I am not trying to paint all the economists, psychologists, social scientists in the same brush; nor I am questioning the intellectual integrity of the individuals in those professions. I am only of the opinion is because of the stunning success of science in solving many material problems, science has achieved a dogmatic proportion; in the name of science, anything goes.
There are a number of things that creates the 'science' myth. Not knowing is not fashionable. The reigning fashion in an incomplete discipline like, say, management, where the unknown largely surpasses the existing body of knowledge, is not to acknowledge the unknown at all, but present a single dimension or solution as the answer to everything. The same in economics: There seems to be some gospel truths which seems to cause trouble often, but never changed.
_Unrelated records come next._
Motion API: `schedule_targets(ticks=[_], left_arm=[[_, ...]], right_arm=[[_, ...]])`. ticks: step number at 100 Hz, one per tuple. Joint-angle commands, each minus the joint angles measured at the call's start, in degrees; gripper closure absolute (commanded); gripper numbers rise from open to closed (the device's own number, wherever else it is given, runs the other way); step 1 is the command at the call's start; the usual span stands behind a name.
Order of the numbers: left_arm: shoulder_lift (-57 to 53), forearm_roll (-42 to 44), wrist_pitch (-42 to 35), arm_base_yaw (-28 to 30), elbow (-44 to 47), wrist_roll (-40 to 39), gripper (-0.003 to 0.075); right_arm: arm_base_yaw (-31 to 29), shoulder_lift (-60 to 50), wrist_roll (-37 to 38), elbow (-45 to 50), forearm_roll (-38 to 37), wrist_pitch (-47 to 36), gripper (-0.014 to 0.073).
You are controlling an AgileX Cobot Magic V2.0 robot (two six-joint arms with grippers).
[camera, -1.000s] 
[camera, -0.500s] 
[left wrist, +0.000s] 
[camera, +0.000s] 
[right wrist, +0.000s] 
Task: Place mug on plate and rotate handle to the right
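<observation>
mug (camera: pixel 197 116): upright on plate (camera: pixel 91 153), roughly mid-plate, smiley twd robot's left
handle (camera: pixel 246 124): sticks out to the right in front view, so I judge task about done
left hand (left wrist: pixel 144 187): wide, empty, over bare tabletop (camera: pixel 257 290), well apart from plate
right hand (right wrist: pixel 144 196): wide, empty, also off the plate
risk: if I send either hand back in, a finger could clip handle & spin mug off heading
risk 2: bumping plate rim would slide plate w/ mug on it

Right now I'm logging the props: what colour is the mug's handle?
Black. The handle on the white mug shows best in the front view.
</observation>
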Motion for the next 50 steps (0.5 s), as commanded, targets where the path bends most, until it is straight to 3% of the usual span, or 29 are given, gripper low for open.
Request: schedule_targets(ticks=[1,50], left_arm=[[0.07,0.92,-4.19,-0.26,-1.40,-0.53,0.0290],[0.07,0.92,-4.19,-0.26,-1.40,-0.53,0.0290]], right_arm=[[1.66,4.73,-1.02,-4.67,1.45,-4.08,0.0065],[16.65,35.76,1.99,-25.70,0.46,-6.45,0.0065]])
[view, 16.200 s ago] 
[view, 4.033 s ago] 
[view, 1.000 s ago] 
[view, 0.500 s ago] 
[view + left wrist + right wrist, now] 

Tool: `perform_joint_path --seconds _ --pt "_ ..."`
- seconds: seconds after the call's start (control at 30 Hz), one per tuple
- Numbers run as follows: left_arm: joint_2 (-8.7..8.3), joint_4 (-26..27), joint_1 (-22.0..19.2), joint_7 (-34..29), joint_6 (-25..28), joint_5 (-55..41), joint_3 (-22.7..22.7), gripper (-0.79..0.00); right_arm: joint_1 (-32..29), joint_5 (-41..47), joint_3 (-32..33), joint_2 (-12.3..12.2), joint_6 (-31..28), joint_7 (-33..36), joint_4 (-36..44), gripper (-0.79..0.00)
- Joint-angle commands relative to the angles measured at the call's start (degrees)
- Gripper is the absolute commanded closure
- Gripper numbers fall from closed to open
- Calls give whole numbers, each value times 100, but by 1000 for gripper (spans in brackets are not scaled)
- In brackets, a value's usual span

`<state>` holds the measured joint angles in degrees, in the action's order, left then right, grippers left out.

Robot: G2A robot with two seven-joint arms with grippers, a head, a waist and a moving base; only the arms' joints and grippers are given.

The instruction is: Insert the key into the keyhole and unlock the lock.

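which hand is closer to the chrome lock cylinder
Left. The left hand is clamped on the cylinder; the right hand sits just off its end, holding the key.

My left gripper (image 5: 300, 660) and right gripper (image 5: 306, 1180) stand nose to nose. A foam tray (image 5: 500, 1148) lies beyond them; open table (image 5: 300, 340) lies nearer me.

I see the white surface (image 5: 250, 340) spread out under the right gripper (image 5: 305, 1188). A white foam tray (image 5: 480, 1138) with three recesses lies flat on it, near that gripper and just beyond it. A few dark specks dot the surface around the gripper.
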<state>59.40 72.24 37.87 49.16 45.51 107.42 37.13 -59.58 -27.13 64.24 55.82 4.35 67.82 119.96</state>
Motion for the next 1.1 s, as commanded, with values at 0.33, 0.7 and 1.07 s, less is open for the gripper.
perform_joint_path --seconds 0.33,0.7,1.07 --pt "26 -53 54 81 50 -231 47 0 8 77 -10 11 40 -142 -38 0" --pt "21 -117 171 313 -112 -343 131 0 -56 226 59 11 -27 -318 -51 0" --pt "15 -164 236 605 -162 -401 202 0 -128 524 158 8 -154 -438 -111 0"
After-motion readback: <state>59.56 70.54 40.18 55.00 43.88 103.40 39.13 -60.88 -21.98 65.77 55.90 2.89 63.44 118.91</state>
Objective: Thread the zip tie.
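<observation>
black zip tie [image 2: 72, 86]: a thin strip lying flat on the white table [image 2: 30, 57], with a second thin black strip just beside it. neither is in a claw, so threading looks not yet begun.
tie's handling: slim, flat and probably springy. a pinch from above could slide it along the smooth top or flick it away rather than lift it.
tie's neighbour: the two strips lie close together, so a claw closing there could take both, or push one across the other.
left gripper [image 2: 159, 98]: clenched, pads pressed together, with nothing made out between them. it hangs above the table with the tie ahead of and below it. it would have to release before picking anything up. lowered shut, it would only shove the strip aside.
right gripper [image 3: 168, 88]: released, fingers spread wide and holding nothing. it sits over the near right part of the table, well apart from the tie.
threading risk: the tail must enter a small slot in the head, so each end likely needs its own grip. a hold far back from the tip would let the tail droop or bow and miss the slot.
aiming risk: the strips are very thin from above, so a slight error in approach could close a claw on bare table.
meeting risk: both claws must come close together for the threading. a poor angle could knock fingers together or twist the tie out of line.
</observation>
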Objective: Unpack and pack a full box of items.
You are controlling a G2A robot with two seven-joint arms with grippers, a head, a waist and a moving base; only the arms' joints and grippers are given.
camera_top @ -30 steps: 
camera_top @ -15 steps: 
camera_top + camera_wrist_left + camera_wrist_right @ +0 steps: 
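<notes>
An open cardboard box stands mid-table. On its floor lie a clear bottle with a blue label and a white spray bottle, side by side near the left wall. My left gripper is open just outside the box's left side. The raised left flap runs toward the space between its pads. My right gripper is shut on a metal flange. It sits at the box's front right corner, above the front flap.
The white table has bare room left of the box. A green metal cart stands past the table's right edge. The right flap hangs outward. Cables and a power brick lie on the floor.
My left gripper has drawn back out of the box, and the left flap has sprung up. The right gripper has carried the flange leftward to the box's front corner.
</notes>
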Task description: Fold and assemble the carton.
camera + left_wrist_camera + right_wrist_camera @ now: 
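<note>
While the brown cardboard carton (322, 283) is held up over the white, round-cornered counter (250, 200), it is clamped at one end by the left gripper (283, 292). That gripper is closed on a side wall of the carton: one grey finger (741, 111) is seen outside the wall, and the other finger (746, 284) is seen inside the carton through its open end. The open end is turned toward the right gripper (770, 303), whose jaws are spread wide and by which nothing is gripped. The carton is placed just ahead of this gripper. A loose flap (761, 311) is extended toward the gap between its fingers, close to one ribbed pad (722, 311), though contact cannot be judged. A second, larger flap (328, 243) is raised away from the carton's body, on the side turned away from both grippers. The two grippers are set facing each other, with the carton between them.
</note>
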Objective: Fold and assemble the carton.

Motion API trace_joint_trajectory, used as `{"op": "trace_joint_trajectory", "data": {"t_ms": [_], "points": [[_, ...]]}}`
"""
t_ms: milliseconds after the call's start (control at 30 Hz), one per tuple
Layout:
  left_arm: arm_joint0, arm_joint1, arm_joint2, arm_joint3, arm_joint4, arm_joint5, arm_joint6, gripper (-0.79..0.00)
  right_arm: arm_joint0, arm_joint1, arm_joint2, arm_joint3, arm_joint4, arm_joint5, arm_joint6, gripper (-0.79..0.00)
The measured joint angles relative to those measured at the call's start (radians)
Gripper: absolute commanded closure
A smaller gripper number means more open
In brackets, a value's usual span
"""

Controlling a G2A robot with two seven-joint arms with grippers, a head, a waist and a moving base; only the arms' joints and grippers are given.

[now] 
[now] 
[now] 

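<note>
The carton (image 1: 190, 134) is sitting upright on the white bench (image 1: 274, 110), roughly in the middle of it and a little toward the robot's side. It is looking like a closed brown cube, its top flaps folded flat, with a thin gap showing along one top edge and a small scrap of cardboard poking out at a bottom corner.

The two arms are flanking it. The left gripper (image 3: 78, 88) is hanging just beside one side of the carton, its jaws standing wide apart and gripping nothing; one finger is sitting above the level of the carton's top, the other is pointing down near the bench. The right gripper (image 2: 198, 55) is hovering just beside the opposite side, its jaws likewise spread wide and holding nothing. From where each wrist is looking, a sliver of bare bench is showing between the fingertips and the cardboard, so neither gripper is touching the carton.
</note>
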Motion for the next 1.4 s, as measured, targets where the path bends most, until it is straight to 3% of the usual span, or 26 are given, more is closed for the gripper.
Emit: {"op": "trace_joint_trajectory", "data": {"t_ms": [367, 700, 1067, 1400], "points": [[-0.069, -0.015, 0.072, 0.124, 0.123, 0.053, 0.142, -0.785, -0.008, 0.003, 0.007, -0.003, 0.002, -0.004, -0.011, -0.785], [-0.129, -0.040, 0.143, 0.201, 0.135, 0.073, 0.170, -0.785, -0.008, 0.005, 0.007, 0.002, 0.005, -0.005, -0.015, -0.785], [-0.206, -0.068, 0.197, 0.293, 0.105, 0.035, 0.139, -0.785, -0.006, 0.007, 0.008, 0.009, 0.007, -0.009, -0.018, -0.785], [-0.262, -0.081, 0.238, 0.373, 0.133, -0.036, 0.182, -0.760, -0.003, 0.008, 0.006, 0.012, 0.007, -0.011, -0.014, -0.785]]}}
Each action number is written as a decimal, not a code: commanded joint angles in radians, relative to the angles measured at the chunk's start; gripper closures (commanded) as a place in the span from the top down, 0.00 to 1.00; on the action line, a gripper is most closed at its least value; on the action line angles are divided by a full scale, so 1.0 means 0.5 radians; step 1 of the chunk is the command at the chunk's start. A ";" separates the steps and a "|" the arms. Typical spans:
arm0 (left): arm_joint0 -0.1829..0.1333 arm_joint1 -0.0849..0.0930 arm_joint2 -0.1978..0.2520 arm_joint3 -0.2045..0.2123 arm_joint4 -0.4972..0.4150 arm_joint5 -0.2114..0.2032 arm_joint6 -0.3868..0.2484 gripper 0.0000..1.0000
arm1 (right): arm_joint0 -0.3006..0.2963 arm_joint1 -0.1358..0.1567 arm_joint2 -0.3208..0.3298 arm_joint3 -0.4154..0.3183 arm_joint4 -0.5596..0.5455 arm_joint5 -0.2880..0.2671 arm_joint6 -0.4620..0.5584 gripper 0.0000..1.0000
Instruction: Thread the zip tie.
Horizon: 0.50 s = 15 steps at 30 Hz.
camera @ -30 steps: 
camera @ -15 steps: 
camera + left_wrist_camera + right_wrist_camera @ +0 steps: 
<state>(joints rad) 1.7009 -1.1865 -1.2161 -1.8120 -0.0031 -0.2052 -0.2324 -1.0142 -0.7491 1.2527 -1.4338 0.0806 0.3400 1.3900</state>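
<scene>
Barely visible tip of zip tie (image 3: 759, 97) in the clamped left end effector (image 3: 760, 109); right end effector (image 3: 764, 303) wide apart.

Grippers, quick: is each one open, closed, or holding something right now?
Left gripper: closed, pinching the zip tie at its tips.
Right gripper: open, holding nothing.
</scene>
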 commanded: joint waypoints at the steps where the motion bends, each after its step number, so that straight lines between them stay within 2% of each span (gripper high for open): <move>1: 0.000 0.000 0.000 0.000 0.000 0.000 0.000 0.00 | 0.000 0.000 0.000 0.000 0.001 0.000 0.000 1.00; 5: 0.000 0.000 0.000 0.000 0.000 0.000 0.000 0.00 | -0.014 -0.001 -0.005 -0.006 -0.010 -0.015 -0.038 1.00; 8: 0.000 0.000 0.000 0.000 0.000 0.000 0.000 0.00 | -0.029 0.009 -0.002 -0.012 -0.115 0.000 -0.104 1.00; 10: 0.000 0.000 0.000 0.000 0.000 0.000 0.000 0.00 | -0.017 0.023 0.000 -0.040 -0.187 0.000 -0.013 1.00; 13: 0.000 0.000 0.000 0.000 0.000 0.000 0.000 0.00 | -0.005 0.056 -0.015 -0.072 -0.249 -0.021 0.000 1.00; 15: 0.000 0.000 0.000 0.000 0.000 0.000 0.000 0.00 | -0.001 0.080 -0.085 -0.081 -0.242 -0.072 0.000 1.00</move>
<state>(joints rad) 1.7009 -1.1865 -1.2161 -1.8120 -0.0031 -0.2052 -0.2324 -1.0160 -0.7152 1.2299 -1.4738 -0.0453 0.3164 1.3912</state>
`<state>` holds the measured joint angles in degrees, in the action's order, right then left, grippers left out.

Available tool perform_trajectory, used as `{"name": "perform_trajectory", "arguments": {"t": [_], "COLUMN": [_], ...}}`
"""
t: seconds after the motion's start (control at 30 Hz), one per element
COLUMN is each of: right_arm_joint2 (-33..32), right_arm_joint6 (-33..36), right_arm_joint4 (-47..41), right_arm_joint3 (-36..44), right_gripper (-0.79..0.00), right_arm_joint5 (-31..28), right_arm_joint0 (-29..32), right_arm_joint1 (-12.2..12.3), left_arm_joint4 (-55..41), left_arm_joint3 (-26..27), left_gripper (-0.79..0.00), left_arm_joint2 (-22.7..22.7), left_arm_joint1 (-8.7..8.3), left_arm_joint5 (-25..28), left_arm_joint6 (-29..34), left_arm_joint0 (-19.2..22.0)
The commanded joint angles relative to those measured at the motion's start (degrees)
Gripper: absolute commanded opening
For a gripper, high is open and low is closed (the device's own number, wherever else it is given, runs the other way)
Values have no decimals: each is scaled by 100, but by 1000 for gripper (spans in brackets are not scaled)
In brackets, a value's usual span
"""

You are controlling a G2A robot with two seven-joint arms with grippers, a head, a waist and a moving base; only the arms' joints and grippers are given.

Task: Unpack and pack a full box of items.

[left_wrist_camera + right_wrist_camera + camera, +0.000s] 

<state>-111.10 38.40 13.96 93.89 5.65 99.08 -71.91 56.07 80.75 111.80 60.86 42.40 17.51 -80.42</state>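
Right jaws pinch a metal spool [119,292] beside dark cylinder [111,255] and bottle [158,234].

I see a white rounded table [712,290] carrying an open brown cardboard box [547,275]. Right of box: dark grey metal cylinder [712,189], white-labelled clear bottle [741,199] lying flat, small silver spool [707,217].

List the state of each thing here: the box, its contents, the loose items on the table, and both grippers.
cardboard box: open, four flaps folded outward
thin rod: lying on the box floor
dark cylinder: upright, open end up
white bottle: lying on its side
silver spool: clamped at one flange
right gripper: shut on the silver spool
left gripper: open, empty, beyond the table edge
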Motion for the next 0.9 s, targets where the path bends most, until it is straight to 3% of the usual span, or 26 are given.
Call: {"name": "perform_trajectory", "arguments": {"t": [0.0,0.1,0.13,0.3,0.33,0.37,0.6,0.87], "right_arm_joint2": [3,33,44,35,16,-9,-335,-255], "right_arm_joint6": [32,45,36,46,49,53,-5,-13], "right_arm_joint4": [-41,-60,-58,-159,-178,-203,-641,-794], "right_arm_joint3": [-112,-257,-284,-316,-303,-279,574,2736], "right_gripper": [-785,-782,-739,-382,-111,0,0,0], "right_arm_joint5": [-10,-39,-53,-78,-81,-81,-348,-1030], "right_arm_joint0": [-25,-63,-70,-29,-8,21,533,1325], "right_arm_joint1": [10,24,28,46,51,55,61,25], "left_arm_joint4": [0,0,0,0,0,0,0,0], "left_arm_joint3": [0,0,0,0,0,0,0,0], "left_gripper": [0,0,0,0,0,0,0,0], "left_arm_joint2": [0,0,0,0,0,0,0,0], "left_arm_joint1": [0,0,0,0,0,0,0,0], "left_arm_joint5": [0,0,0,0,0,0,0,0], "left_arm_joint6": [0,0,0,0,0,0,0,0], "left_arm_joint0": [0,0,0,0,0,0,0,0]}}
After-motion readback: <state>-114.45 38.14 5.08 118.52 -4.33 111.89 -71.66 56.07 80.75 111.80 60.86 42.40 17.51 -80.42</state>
One way of looking at this is to think that we have reached the twilight of the scientific age. See this debate around recession as equivalent of the inquisition, the last desperate attempts by the medieval clergy to retain their monopolies on the business of answers. Indeed, science is not going to go away anywhere, as the religion did not; in fact, religion continued to play an ever more important role since the day. Just that, it lost its primacy, which turned out not to be a bad thing.
I am not suggesting that we are going to go back to the age of voodoo. Human societies never go back. We stand on the accumulated body of knowledge of the centuries, of all religious movements, of enlightenment and of scientific discoveries. But, at times like this, the rules, the fundamental assumptions change. From our blind faith in science, we reach a point where we need to ask fresh questions and recognize the limitations of science. Scientific age did not mean abandoning all moralities, only the questioning the fatwas and edicts handed down by religious heads; the post-scientific age does not mean abandoning the process of enquiry and reason, but only an acknowledgement of the limits of knowledge and need to persist in the process of enquiry rather than proclaiming premature victories.